Deux grands dessins forment l'exposition Pierre Klossowski dans le «showroom» de la galerie Skopia à Genève, tandis que les arcades sont occupées par les travaux d'Olivier Mosset. Si les formats correspondent, ainsi que l'importance accordée aux teintes, les visions des deux plasticiens ne sont bien sûr pas les mêmes.

A la figure, toujours fascinante, au sens fort, retracée par Klossowski répond l'absence de figure, et l'absence tout court, mise en œuvre par Mosset. Datées des années 80, et choisies par le galeriste chez l'artiste à Paris, parmi une soixantaine de dessins que conserve encore le couple Klossowski (sur une œuvre estimée à 400 dessins), les deux compositions aux crayons de couleur montrent l'une Roberte, l'épouse, le modèle, l'actrice de scènes fantasmées, l'autre un adolescent aux traits efféminés occupé à capturer ou fuir deux insectes volants.

Le garçon est nu, exposé à la flamme qui ravage l'un des insectes, qui sans doute s'est approché trop près du brasier; de même l'adolescent au visage de fille semble-t-il par trop captivé par ces deux mouches ou libellules, qui renvoient à une peinture de Balthus, le frère de Pierre Klossowski, montrant une enfant nue confrontée à un papillon de nuit.
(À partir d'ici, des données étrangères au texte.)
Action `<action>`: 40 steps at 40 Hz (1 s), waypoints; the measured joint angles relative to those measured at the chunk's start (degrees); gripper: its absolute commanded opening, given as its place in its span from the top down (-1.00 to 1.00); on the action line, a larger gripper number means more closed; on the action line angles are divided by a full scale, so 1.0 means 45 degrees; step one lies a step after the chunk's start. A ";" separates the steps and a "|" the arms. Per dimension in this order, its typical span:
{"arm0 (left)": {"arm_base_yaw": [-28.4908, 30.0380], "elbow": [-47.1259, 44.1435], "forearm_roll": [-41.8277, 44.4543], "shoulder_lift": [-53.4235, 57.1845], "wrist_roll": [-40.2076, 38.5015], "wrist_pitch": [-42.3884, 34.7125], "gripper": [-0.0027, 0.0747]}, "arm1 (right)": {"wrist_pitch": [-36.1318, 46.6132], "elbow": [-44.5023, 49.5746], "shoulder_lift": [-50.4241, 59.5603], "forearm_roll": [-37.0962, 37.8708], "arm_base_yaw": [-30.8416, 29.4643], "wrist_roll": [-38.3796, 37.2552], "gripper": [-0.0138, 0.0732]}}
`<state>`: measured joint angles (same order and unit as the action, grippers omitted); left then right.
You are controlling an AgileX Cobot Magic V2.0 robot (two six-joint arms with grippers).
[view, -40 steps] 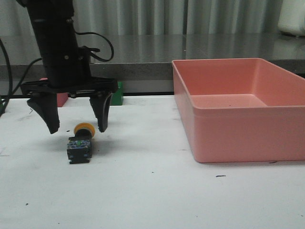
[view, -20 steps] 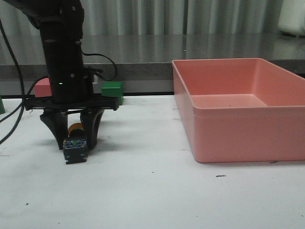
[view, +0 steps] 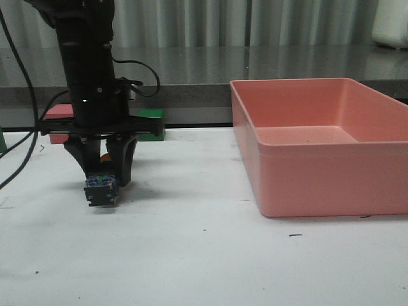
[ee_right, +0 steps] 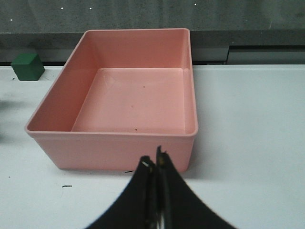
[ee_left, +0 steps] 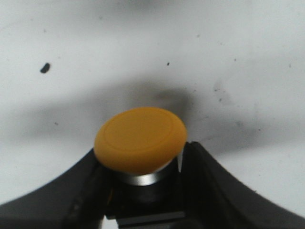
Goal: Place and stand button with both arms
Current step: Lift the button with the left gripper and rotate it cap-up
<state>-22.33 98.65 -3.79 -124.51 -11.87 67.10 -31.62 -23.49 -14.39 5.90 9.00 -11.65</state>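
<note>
The button lies on its side between the fingers of my left gripper, which is shut on its black body, just above the white table at the left. Its bluish base faces the front camera. In the left wrist view the yellow cap and silver collar stick out past the dark fingers, with the left gripper clamped on both sides of the body. My right gripper is shut with nothing in it, hovering over the table in front of the pink bin; the front view does not show it.
A large pink bin stands on the right half of the table. A green cube and a red block sit at the back edge behind the left arm. A grey counter runs behind.
The left gripper came down around the button, went from wide open to shut on its body, and has raised it slightly off the table.
</note>
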 measured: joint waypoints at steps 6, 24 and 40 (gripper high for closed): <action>-0.0024 -0.0738 0.0660 0.1125 0.0049 -0.1168 0.50 | 0.0000 0.0000 0.0000 0.0000 0.0000 0.0000 0.84; -0.0024 -0.9130 0.2638 0.7655 0.0049 -1.2657 0.50 | 0.0000 0.0000 0.0000 0.0000 0.0000 0.0000 0.84; -0.0024 -1.3026 0.2995 0.8977 0.0049 -1.9080 0.50 | 0.0000 0.0000 0.0000 0.0000 0.0000 0.0000 0.84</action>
<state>-22.44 40.04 9.68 -84.11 -11.65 -18.76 -31.62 -23.49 -14.39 5.90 9.00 -11.65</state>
Le second dessin, un peu plus grand, révèle Roberte face à son miroir, se fardant, semble-t-il. Ou bien s'apprête-t-elle à s'offrir à elle-même un baiser? L'ambiguïté est de mise, la transgression aussi, et le rêve plane sur ces dessins d'un vieillard, écrivain dont l'œuvre dessiné ne fut découvert, reconnu, que tardivement. Et qu'apporte la couleur à ce dessin gauche et raffiné à la fois? Elle apporte une douceur aux relents un peu crus, une douceur outrée, une joie solaire aux accents de nuit…
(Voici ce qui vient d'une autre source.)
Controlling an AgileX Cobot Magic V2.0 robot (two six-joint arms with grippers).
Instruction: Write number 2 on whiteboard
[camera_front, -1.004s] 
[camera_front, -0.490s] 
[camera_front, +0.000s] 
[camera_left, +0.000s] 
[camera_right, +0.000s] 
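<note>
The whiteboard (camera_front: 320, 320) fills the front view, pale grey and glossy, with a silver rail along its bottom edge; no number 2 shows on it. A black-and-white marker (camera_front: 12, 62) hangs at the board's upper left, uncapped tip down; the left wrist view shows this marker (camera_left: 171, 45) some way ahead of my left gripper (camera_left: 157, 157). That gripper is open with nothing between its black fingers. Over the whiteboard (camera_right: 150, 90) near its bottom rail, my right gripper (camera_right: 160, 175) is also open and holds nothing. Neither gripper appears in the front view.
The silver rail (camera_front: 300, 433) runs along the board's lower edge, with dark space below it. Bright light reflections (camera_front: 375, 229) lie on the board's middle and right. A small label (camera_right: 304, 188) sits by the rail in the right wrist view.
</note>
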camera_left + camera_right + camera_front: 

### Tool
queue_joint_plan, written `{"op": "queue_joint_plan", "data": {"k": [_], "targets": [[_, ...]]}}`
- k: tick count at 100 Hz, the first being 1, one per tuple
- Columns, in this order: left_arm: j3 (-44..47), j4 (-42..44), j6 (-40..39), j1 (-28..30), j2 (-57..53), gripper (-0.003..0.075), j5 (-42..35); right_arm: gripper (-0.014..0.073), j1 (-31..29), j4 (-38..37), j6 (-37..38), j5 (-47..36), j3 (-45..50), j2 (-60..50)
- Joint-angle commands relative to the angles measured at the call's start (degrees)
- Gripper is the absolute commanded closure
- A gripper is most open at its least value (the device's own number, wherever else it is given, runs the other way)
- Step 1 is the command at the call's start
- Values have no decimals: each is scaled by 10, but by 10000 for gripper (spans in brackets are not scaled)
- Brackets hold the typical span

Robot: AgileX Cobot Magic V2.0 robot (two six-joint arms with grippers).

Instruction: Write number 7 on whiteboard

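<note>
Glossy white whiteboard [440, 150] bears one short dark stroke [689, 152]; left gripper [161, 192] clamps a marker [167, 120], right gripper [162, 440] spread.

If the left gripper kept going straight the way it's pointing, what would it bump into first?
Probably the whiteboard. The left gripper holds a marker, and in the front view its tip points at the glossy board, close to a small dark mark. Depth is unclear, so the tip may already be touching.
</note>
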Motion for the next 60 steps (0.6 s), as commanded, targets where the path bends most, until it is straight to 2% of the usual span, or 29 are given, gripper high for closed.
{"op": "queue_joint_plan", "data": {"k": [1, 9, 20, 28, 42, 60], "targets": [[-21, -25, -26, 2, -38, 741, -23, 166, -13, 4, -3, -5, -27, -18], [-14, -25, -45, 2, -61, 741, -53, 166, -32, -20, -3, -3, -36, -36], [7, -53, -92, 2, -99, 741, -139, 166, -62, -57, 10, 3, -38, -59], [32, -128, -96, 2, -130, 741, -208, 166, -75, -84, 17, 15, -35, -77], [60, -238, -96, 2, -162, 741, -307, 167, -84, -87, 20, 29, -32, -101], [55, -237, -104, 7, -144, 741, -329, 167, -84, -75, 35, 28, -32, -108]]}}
Les couleurs apposées sur la toile par Olivier Mosset, à l'aide de la sérigraphie ou du pinceau, sont elles aussi un peu crues, presque doucereuses. La série montrée à la galerie Skopia consiste en toiles monochromes, auxquelles l'encadrement apporte un surplus non négligeable. Nous avons d'une part des sérigraphies sur toile de format rectangulaire, au cadre assorti (comme on parle de chaussettes assorties: d'une teinte voisine sans être la même), d'autre part des «tondo» dont la surface est recouverte de peinture. Dans un cas comme dans l'autre, le verre du cadre insère, entre le regard et l'œuvre, une distance, une froideur et un reflet du monde ambiant. Bref, le verre, de simple protection, devient partie prenante du travail, il atténue, voire nie, le monochrome.

Olivier Mosset. Pierre Klossowski. Galerie Skopia (rue des Vieux-Grenadiers 9, Genève, tél. 022/ 321 61 61). Me-ve 14h30-18h30, sa 10-12h et 13h30-16h30. Jusqu'au 29 avril.